### HOW TO COMPLETE THIS TASK
Which lines below hold the word "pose"? Copy all of them.

══════════════════════════════

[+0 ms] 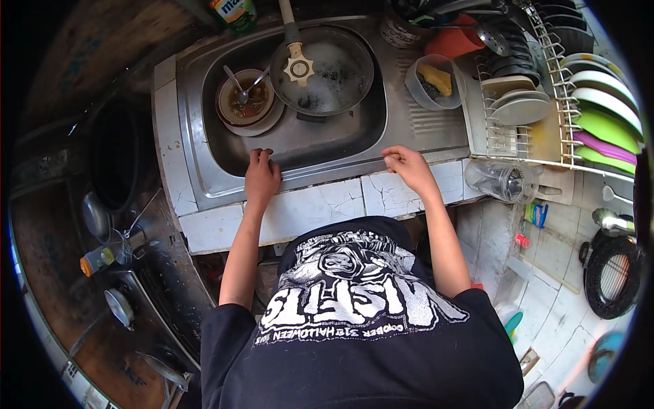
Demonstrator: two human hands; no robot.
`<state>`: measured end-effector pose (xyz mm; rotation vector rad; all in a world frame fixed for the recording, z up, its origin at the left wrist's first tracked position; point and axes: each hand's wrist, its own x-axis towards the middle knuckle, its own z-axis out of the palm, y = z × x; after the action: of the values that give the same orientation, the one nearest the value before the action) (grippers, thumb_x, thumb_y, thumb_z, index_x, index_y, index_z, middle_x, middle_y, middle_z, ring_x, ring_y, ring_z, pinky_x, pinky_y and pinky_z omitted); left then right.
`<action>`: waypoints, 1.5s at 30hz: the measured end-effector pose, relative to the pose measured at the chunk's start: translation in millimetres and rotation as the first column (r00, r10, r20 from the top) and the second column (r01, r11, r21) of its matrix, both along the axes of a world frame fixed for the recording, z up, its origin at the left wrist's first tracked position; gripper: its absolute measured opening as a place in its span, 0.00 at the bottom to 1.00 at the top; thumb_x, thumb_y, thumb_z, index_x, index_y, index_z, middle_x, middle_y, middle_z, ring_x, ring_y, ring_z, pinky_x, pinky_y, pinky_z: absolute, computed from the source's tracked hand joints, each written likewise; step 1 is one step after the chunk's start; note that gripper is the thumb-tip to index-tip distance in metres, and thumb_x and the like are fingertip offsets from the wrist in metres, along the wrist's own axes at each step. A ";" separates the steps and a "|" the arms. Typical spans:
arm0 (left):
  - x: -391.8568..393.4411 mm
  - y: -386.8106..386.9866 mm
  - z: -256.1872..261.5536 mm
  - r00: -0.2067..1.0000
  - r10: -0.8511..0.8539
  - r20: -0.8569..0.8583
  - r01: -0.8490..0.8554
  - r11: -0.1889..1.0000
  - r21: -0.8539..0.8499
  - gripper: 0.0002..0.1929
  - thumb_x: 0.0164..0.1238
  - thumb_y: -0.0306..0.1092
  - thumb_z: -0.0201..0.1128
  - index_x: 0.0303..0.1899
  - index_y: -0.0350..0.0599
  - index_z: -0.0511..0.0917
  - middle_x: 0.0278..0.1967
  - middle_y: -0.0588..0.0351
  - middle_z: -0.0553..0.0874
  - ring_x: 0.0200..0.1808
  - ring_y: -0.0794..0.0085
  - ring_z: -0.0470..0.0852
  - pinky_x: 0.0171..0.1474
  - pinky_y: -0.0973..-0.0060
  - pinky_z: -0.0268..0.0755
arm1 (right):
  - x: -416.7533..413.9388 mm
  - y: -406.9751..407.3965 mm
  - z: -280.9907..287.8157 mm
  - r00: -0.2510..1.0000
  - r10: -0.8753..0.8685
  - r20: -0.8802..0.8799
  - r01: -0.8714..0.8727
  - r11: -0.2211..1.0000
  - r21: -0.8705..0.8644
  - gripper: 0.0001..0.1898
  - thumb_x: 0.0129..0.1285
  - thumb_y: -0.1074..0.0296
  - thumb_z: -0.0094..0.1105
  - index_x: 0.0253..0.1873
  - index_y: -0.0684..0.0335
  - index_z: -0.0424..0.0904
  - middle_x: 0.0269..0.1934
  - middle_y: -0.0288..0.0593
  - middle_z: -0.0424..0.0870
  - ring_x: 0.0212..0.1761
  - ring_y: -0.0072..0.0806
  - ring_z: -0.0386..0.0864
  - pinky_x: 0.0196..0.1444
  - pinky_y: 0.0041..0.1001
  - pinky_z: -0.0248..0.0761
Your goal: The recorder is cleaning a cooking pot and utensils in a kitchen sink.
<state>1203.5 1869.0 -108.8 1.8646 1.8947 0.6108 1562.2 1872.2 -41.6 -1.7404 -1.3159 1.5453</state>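
My left hand [262, 175] rests on the front rim of the stainless steel sink [306, 173], its fingertips at the basin's inner edge. Farther right, my right hand [410, 167] is at the counter's front edge with loosely bent fingers. Neither hand holds anything. A frying pan [352, 82] with foamy water stands in the basin, partly under the cream tap handle [298, 67]. To its left is a brown-rimmed bowl [223, 110] containing murky liquid and two spoons [242, 96]. The bowl sits on a pale dish [260, 129].
A clear plastic tub [414, 87] on the drainboard holds a yellow sponge [435, 79]. Plates fill the wire dish rack [564, 128] at right. A glass jar [511, 180] lies by the counter's right end. Behind the sink stands a green bottle [237, 15]. A stove [148, 307] is at left.
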 end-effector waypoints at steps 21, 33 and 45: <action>-2.3 1.4 -1.1 1.000 0.010 -0.011 -0.010 0.999 -0.032 0.13 0.62 0.27 0.56 0.49 0.45 0.75 0.50 0.47 0.75 0.39 0.49 0.82 0.41 0.58 0.76 | -45.7 30.4 -11.9 0.984 0.179 0.023 -0.179 0.984 0.000 0.13 0.60 0.74 0.55 0.50 0.68 0.79 0.33 0.42 0.85 0.34 0.24 0.83 0.40 0.24 0.74; -2.5 1.8 -1.4 1.000 0.023 -0.017 -0.024 0.999 -0.042 0.15 0.59 0.26 0.57 0.48 0.43 0.75 0.50 0.47 0.76 0.39 0.48 0.82 0.41 0.56 0.76 | -50.7 37.9 -12.3 0.963 0.263 0.051 -0.261 0.965 -0.036 0.14 0.62 0.73 0.53 0.51 0.68 0.79 0.34 0.43 0.85 0.33 0.24 0.82 0.40 0.25 0.75; -3.0 2.2 -2.6 1.000 0.018 -0.005 -0.018 0.999 -0.034 0.13 0.61 0.26 0.56 0.48 0.44 0.75 0.49 0.47 0.75 0.38 0.49 0.82 0.40 0.57 0.75 | -48.1 42.1 -16.7 0.966 0.255 0.031 -0.253 0.966 -0.060 0.13 0.65 0.73 0.49 0.51 0.68 0.79 0.36 0.44 0.85 0.35 0.26 0.83 0.41 0.26 0.75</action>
<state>1200.5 1871.2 -111.3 1.8306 1.9151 0.5772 1514.2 1914.3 -58.3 -1.6943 -1.5816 1.7077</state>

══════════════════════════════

### TASK SOLUTION
`<state>`: measured end-effector pose (xyz mm; rotation vector rad; all in a world frame fixed for the recording, z up, its origin at the left wrist's first tracked position; point and axes: each hand's wrist, its own x-axis towards the middle knuckle, its own z-axis out of the palm, y = z × x; after the action: of the values that give the same orientation, the one nearest the value before the action) (grippers, thumb_x, thumb_y, thumb_z, index_x, index_y, index_z, middle_x, middle_y, middle_z, ring_x, ring_y, ring_z, pinky_x, pinky_y and pinky_z omitted); left then right.
`<action>`: waypoints, 1.5s at 30hz: the measured end-effector pose, relative to the pose measured at the chunk's start: translation in millimetres and rotation as the first column (r00, r10, r20 from the top) and the second column (r01, r11, r21) of its matrix, both along the axes of a world frame fixed for the recording, z up, its origin at the left wrist's first tracked position; gripper: its absolute measured opening as a place in its span, 0.00 at the bottom to 1.00 at the top; thumb_x, thumb_y, thumb_z, index_x, index_y, index_z, middle_x, middle_y, middle_z, ring_x, ring_y, ring_z, pinky_x, pinky_y, pinky_z: absolute, computed from the source's tracked hand joints, each written likewise; step 1 is one step after the chunk's start; note that gripper is the thumb-tip to index-tip distance in metres, and thumb_x and the like are fingertip offsets from the wrist in metres, along the wrist's own axes at each step. A ";" separates the steps and a "|" the arms. Typical spans:

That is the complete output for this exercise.